The DeFi space has seen impressive innovation and traction over the last two years, with the total value locked in the DeFi ecosystem surpassing $9.4 billion in mid-September (DeFi Pulse). As DeFi continues to evolve, DeFi aggregators are emerging as a strong trend. As user-facing products built on decentralized infrastructure, DeFi aggregators unlock the potential for higher yields and a better user experience.
Because returns vary greatly across different lending platforms, aggregators help investors get the highest possible yield. Aggregators played a key role in the recent yield farming craze by leveraging DeFi protocols to maximize user returns. While protocols such as Compound, Uniswap, and others have built out user-facing applications, their priority remains centered on core functionality. In contrast, aggregators focus on simplifying and improving the experience for the end user. For example, in the case of an alternative savings account, users don’t need to worry about the underlying smart contracts or networks; instead, they simply deposit money and watch interest accrue.

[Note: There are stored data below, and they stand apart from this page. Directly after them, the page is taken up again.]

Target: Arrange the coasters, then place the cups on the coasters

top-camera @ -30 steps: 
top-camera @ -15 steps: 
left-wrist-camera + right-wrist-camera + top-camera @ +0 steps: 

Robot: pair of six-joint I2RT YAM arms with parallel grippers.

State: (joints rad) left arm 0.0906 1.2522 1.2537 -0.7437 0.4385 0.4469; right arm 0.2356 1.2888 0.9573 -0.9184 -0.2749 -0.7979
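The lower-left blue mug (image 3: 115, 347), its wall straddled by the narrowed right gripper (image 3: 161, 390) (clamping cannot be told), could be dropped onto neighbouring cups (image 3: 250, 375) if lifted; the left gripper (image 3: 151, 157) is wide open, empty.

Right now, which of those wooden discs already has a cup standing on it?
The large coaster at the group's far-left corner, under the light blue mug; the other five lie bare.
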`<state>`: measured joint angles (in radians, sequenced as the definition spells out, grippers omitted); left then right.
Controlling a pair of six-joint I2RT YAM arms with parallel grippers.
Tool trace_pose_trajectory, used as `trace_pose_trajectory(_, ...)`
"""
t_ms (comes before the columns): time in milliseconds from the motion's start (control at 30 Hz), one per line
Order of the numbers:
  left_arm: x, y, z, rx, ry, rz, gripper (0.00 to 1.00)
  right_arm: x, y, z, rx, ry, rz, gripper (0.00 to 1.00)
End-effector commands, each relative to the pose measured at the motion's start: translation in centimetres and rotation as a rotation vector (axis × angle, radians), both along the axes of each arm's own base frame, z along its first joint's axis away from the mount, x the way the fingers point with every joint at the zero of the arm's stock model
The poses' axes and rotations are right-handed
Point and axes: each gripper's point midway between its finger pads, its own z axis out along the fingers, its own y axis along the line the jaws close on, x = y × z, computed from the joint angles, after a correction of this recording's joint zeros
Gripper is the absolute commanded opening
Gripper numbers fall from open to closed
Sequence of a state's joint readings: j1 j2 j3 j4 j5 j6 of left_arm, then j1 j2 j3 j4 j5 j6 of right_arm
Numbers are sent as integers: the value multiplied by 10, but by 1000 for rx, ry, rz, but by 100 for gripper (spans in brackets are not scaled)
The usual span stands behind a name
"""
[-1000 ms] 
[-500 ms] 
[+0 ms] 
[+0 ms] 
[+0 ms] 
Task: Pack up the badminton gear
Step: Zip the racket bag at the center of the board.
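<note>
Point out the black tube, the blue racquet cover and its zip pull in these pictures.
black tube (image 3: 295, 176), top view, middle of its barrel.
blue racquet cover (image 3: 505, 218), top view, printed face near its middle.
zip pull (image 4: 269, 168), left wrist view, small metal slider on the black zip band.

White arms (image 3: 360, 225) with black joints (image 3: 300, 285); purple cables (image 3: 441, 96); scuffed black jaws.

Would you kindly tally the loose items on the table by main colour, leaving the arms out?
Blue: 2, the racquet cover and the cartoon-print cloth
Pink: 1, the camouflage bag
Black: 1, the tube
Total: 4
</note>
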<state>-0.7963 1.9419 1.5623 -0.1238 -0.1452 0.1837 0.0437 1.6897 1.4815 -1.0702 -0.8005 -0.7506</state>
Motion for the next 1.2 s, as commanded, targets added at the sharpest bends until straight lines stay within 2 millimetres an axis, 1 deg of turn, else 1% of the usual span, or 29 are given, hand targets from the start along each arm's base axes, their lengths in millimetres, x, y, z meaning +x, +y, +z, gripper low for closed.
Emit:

Quantstamp is proud to have helped secure some of the industry’s leading DeFi aggregator projects including Idle Finance, Rari Capital, and Yearn:
Idle Finance is a DeFi rebalancing protocol, which tokenizes the best interest rate across different lending protocols on the Ethereum money market. With Idle, users and dApp developers don’t have to switch funds between lending protocols manually. Instead, by buying and holding IdleTokens, a user’s underlying position is rebalanced dynamically each time the lending protocol that is offering the highest rate changes. This allows users to always attain the most profitable return for their savings. Different allocation strategies can be chosen, allowing users to choose between maximum yield or risk-adjusted.
Rari positions themselves as the “Smartest Stable Robo-Advisor,” and is built to maximize yield across protocols such as Compound, Aave, Synthetix, and Curve.
Rari lets anyone with an Ethereum-based wallet access the protocol, lend their funds, and participate in what’s known as yield farming. Funds begin earning interest as soon as they are deposited, with a 20% performance fee being deducted from all yield earned by RFT token holders.
Yearn, a community-driven project, provides a way for liquidity providers to maximize their yield and is intended to be governed in a decentralized manner. After launching their token in July, they experienced unprecedented growth which has shown no signs of slowing down, recently surpassing $900M in Total Value Locked (TVL). Quantstamp worked with the community to provide an informal code review of their Y Pool, Staking, and Governance pools.
DeFi aggregators are already experiencing product-market fit, so they will likely play a bigger role as the DeFi space continues to develop. By unlocking better yields and providing an unparalleled user experience, aggregators are driving DeFi users to various protocols and supporting even greater adoption within the space.